I think we’ve done a great job of articulating the problems.  Any educated team of disability activists could quickly come up with these and some others, and just as easily begin providing numbers to demonstrate the breadth and nature of these problems.

Where I would love to see energy and leadership is in coming up with specific, actionable, and practical solutions.  Maybe it’s just me, but I feel that even if Congress and the President were to allow me to unilaterally write laws, I don’t immediately know what laws I would write within our governing framework to solve these problems.

It’s easy enough to mandate the closing of institutions, but have we gathered models of the programs that work to find everyone appropriate community-based placement?

In theory, a person with such absolute power might consider alleviating poverty by the direct broadscale redistribution of wealth, but as a committed American capitalist, that doesn’t strike me as a viable long-term solution, let alone one that would ever be enacted by any democratically elected government.  For those of us for whom self-sufficiency through employment is not practical, have we thought through the best programs and vehicles which will provide optimum dignity and comfort?

Lastly, even if we believe, as I do, that the vast majority of poverty could be alleviated by full employment, have we come up with proven, systemic, large-scale programs that People with Disabilities to work in a way that is both meaningful and economically viable?

These questions are not rhetorical.  I believe every one of these problems is solvable, and people smarter than me may already have the solutions.  I’m asking these questions in the hope that we can gather these solutions into a centralized agenda.

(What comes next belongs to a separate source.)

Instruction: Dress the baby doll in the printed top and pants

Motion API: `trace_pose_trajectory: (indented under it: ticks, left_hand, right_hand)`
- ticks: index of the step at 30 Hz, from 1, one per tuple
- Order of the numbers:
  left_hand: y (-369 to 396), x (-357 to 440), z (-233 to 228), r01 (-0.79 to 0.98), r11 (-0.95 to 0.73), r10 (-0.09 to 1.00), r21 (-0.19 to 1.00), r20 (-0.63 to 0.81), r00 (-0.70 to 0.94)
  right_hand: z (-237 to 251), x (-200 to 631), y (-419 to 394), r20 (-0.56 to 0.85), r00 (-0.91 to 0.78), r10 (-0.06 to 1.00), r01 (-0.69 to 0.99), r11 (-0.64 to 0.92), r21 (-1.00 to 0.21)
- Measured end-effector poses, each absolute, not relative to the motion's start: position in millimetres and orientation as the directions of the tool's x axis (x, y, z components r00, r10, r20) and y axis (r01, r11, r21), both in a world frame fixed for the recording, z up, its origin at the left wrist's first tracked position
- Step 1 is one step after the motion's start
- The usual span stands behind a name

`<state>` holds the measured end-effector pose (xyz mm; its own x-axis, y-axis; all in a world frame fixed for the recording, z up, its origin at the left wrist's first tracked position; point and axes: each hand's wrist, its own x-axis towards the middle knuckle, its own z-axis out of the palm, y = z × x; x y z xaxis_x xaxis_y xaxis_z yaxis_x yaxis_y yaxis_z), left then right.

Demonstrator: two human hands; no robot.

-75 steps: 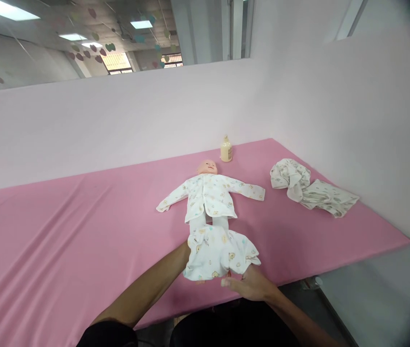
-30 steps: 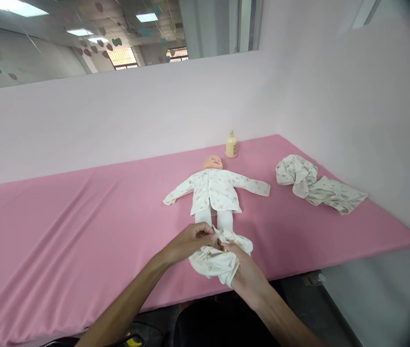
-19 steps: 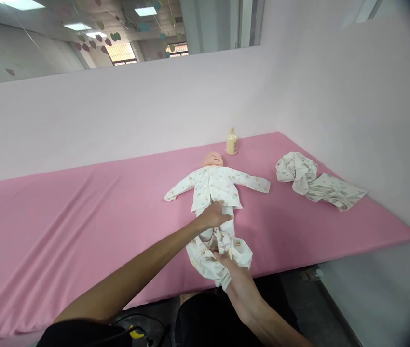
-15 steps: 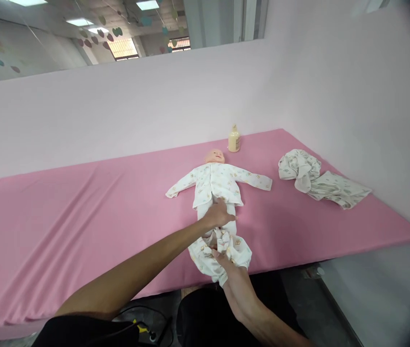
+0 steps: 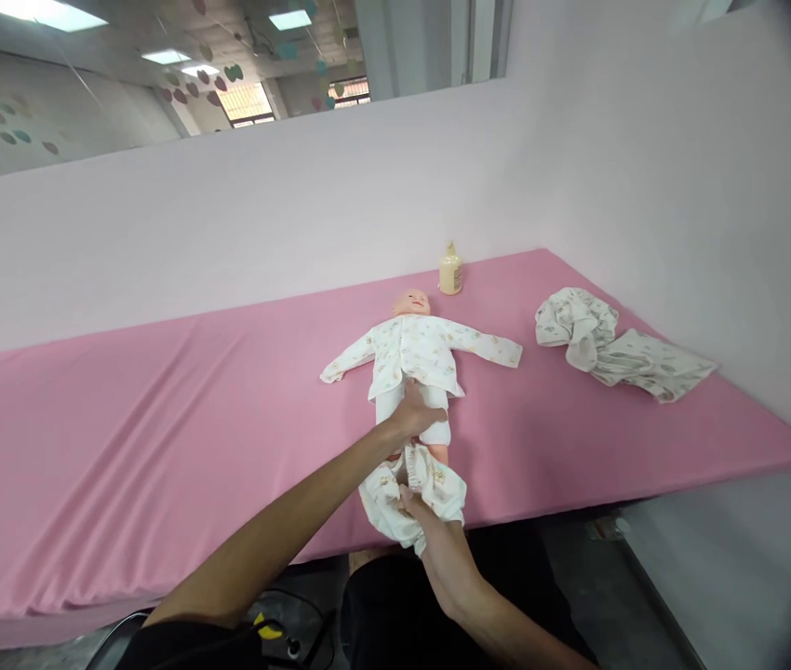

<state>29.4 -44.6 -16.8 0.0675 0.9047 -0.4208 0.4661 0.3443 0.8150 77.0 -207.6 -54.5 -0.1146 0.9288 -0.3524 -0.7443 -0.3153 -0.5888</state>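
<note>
A baby doll (image 5: 412,302) lies face up in a white patterned jacket (image 5: 420,346) and white leggings (image 5: 435,433), arms spread. My left hand (image 5: 409,416) is closed over the doll's upper legs, thumb out to the right; its other fingers are partly hidden. Below it, bunched white patterned pants (image 5: 385,502) surround the lower legs near the front edge. My right hand (image 5: 437,535) grips the pants, its thumb at the waistband opening and its fingers hidden under the cloth. A bit of bare doll leg (image 5: 439,454) shows between leggings and pants.
The doll rests on a pink-covered table (image 5: 262,400) against a white wall (image 5: 262,214). Behind its head stands a cream pump bottle (image 5: 450,273). Crumpled patterned baby clothes (image 5: 581,326) lie to the right. A mirror or window (image 5: 158,84) spans the top left.
The pants have shifted slightly left with my right hand, and more of the doll's bare lower leg shows. My left hand has moved slightly left over the legs.
</note>
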Motion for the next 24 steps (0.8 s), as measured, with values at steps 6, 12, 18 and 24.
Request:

Then I call upon our best political strategists.  Since we don’t run the world, (and who would want a world run by me anyway?), what is the natural coalition that could make these programs a reality?  What combination of protest and persuasion, cajoling and horsetrading, exhorting and shaming will get us the programs that we need?

From there, just as we did with the ADA, and with the Rehabilitation Act before that, I propose that we come together on a broad national scale to get it done.  I propose that we combine our individual strengths into a massive united effort for change.

I believe that individuals change the world.  I believe that each individual policy changed, each individual life improved, has value beyond measure.

And yet, I believe that for the largest and most intractable problems, grander scale solutions are needed.  I don’t have them, so I can’t propose them, but I’m asking for them.  Join me in starting the dialogue, that together maybe we can find the answer.